## EXERCISE BRIEF
Output the full listing that appears below, exactly as it is presented.

## DATA BLOCK
━━━━━━━━━━━━━━━━

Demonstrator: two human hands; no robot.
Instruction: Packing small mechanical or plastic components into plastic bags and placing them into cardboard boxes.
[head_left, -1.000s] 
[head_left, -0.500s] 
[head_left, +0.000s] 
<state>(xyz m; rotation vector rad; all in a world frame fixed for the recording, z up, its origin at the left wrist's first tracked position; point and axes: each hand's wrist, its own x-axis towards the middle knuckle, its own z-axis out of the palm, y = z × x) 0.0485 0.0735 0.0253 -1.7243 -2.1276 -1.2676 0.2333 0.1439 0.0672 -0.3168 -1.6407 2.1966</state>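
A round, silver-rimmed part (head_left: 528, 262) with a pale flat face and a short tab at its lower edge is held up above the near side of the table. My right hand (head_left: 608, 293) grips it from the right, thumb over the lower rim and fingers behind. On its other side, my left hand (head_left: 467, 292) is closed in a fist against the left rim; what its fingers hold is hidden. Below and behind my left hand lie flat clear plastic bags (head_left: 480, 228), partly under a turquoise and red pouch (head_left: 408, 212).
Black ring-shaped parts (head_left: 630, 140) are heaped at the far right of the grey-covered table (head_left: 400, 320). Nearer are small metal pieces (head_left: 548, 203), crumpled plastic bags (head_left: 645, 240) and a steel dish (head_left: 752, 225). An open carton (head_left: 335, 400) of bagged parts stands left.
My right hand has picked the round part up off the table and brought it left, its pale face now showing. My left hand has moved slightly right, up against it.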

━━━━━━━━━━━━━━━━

## ANSWER TO THE EXERCISE
Demonstrator: two human hands; no robot.
Instruction: Packing small mechanical or plastic components into plastic bags and placing them into cardboard boxes.
[head_left, -1.000s] 
[head_left, -0.500s] 
[head_left, +0.000s] 
<state>(xyz m; rotation vector rad; all in a world frame fixed for the recording, z up, its origin at the left wrist's first tracked position; point and axes: each hand's wrist, its own x-axis towards the middle knuckle, its own z-axis out of the palm, y = z × x) 0.0485 0.0735 0.0253 -1.7243 -2.1276 -1.2676 0.2333 0.1439 0.0672 -0.3168 -1.6407 2.1966</state>
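A round, silver-rimmed part (head_left: 528, 262) with a pale flat face and a short tab at its lower edge is held up above the near side of the table. My right hand (head_left: 608, 293) grips it from the right, thumb over the lower rim and fingers behind. On its other side, my left hand (head_left: 467, 292) is closed in a fist against the left rim; what its fingers hold is hidden. Below and behind my left hand lie flat clear plastic bags (head_left: 480, 228), partly under a turquoise and red pouch (head_left: 408, 212).
Black ring-shaped parts (head_left: 630, 140) are heaped at the far right of the grey-covered table (head_left: 400, 320). Nearer are small metal pieces (head_left: 548, 203), crumpled plastic bags (head_left: 645, 240) and a steel dish (head_left: 752, 225). An open carton (head_left: 335, 400) of bagged parts stands left.
My right hand has picked the round part up off the table and brought it left, its pale face now showing. My left hand has moved slightly right, up against it.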

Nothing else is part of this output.